Return every line of the data below, exactly.

▸ SUPPLIED INFORMATION
════════════════

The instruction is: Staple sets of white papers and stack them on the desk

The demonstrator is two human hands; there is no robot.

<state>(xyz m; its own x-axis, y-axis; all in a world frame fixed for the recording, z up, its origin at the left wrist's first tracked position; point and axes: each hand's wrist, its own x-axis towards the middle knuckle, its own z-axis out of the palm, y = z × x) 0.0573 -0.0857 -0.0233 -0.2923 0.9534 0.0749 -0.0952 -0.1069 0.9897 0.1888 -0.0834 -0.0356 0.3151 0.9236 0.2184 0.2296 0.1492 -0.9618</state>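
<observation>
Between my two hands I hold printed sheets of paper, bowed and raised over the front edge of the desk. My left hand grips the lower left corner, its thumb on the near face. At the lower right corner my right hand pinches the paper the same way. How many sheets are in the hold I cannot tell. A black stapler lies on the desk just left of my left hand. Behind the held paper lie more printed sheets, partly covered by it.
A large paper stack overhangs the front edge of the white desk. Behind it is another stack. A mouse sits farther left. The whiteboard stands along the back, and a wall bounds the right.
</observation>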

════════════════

▸ TASK OUTPUT
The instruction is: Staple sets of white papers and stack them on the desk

The demonstrator is two human hands; there is no robot.

<state>(xyz m; its own x-axis, y-axis; all in a world frame fixed for the recording, z up, its origin at the left wrist's first tracked position; point and axes: each hand's wrist, its own x-axis towards the middle knuckle, its own z-axis out of the palm, y = z × x) 0.0573 -0.0857 -0.0233 -0.2923 0.9534 0.0749 -0.0952 -0.1069 0.9897 0.1888 -0.0834 -0.0356 0.3151 0.9236 0.2184 0.2296 0.1492 -0.9618</state>
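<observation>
Between my two hands I hold printed sheets of paper, bowed and raised over the front edge of the desk. My left hand grips the lower left corner, its thumb on the near face. At the lower right corner my right hand pinches the paper the same way. How many sheets are in the hold I cannot tell. A black stapler lies on the desk just left of my left hand. Behind the held paper lie more printed sheets, partly covered by it.
A large paper stack overhangs the front edge of the white desk. Behind it is another stack. A mouse sits farther left. The whiteboard stands along the back, and a wall bounds the right.
</observation>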

No other output belongs with this exercise.